Starting at the top of the listing, extract every line up to and including the one with "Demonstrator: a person". Pictures stay out of the copy.

☆ ☆ ☆ ☆ ☆

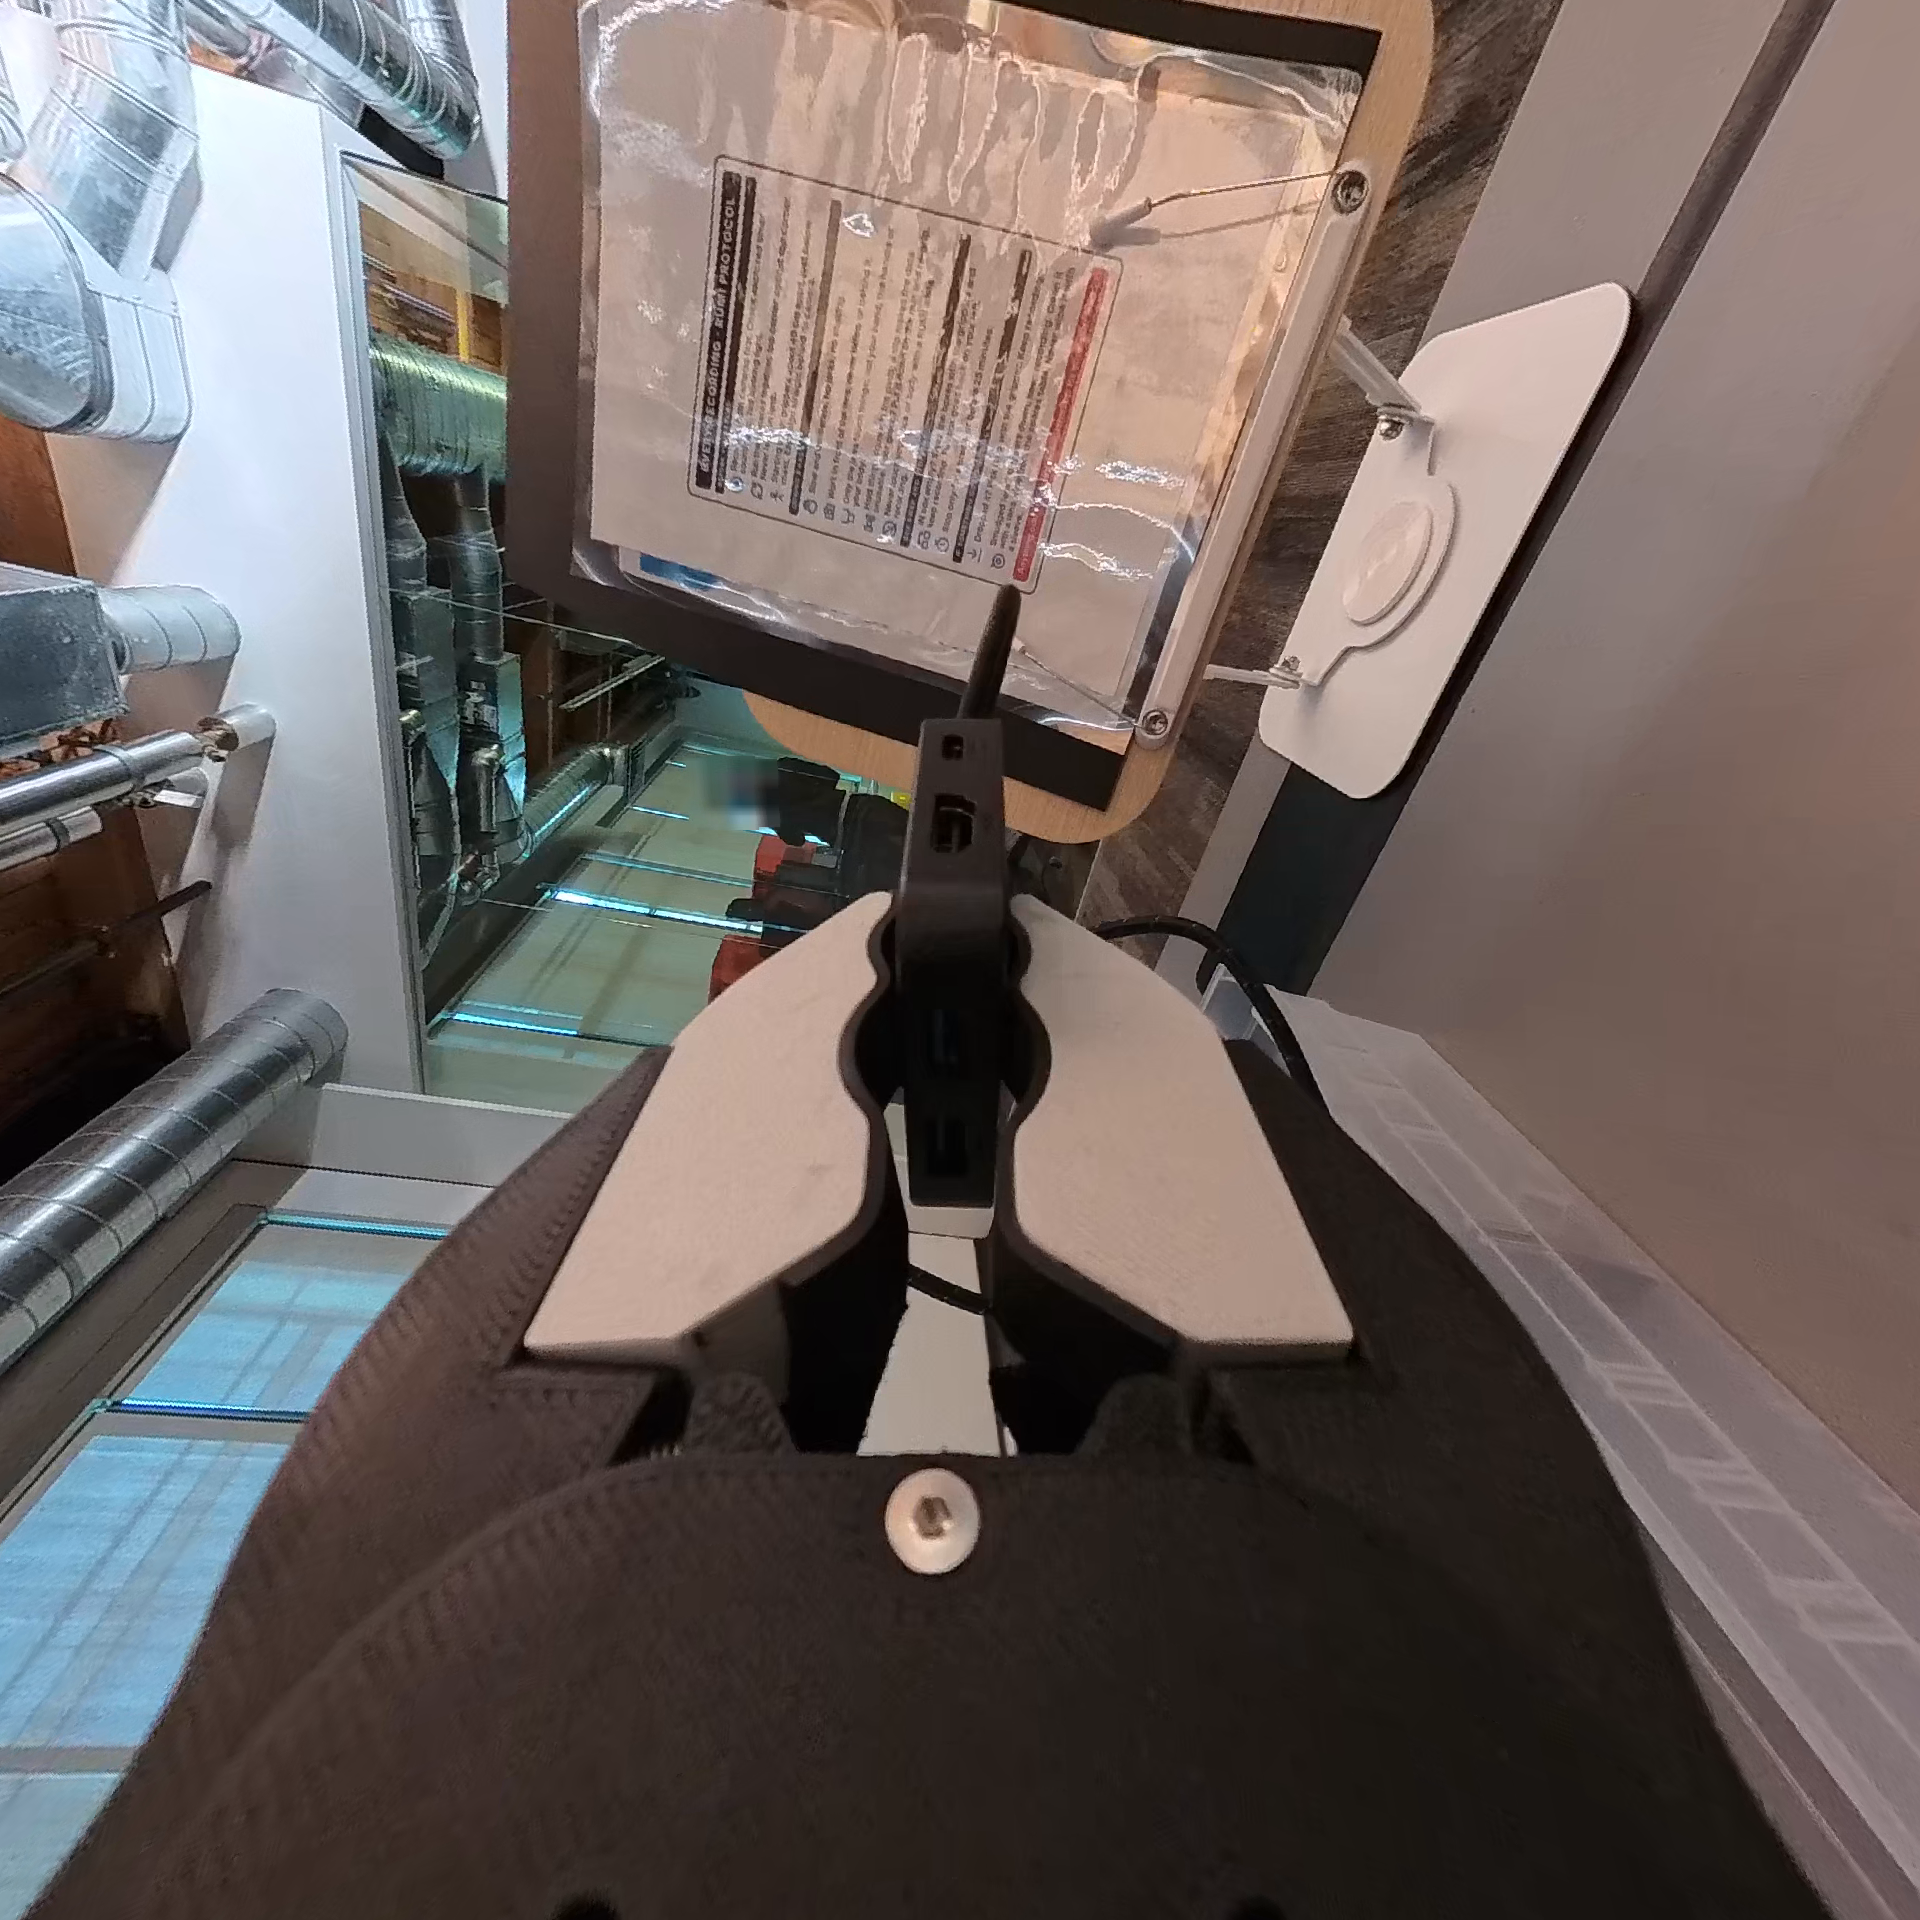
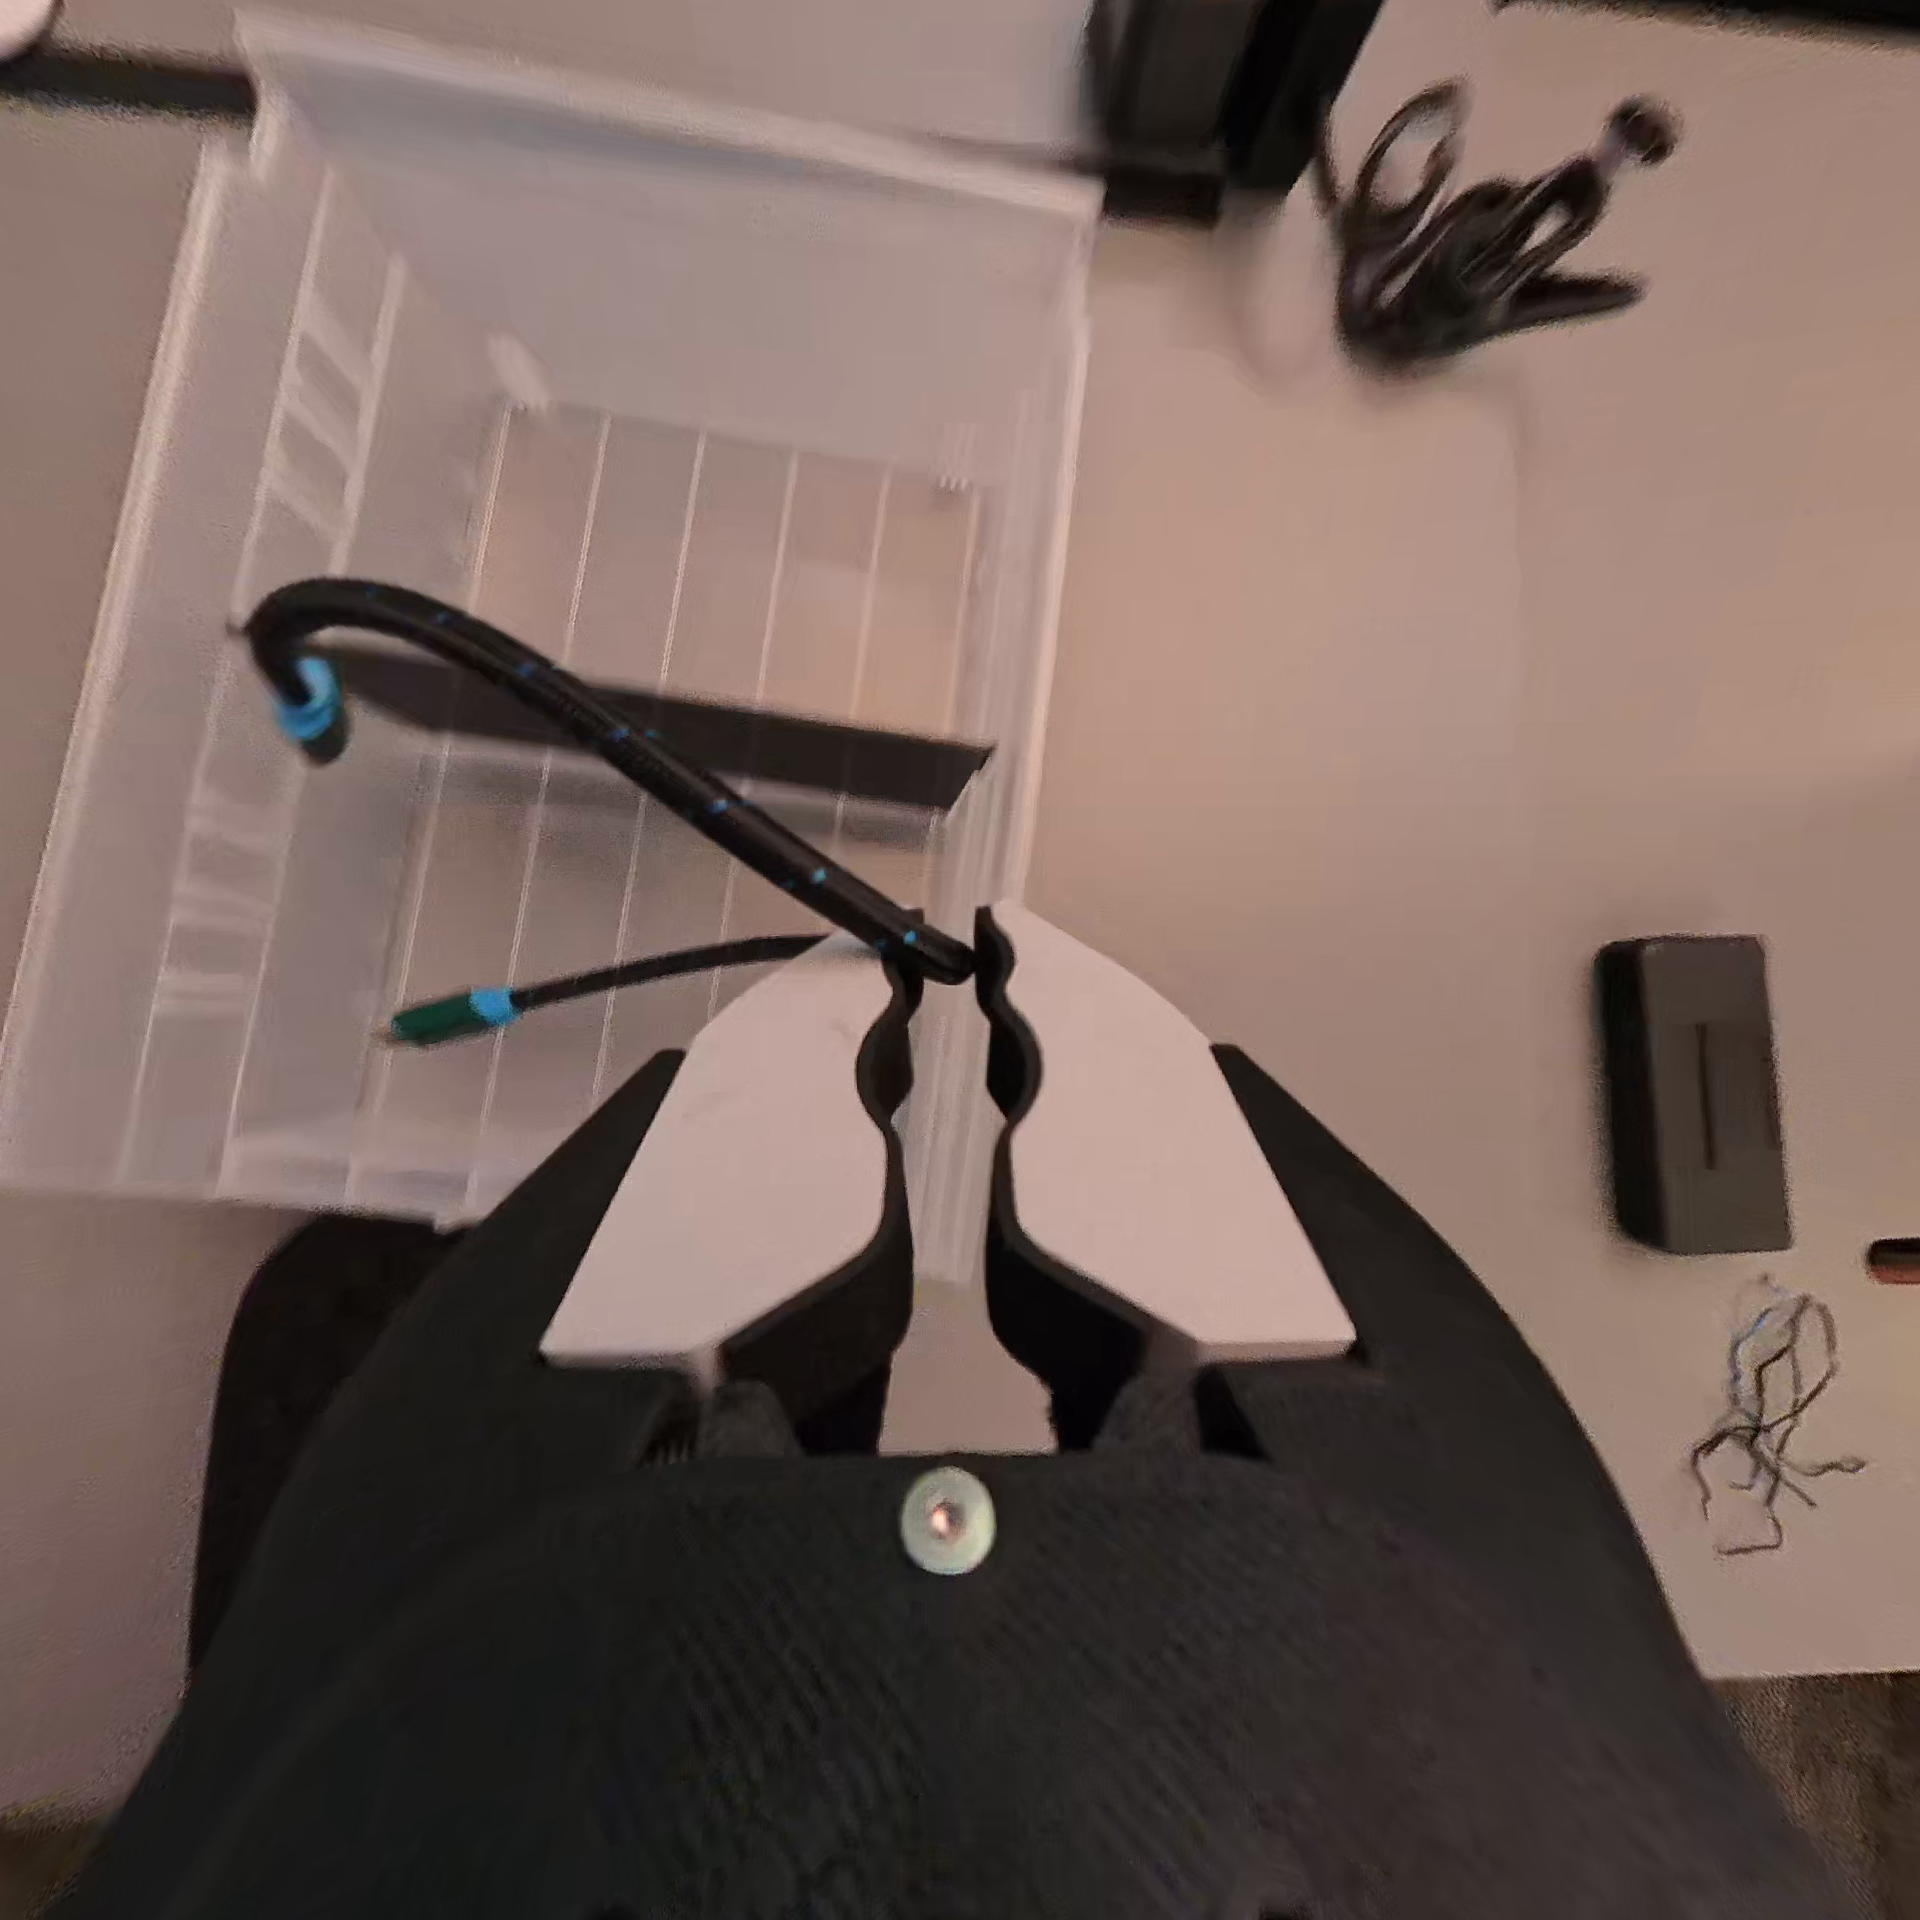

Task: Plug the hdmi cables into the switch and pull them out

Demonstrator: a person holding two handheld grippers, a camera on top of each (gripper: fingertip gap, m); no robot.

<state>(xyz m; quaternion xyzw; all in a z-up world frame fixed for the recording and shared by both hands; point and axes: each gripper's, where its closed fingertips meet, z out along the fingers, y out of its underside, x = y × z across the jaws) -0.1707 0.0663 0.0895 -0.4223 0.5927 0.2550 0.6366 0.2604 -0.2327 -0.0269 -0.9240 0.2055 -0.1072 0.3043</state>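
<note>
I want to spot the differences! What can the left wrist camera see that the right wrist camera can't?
Only the left wrist view shows the left gripper shut on the slim black HDMI switch box, a plastic-covered printed sheet and silver ducts.

Only the right wrist view shows the right gripper pinching the black braided cable with blue flecks, its green plug, a black rectangular box and a bundled black cord.

Both show the clear plastic bin.
</note>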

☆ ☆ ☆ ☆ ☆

**PROBLEM SOLUTION**
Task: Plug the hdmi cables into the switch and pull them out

Demonstrator: a person holding two handheld grippers, a camera on top of each (gripper: fingertip gap, m); no robot.

This answer is complete as written.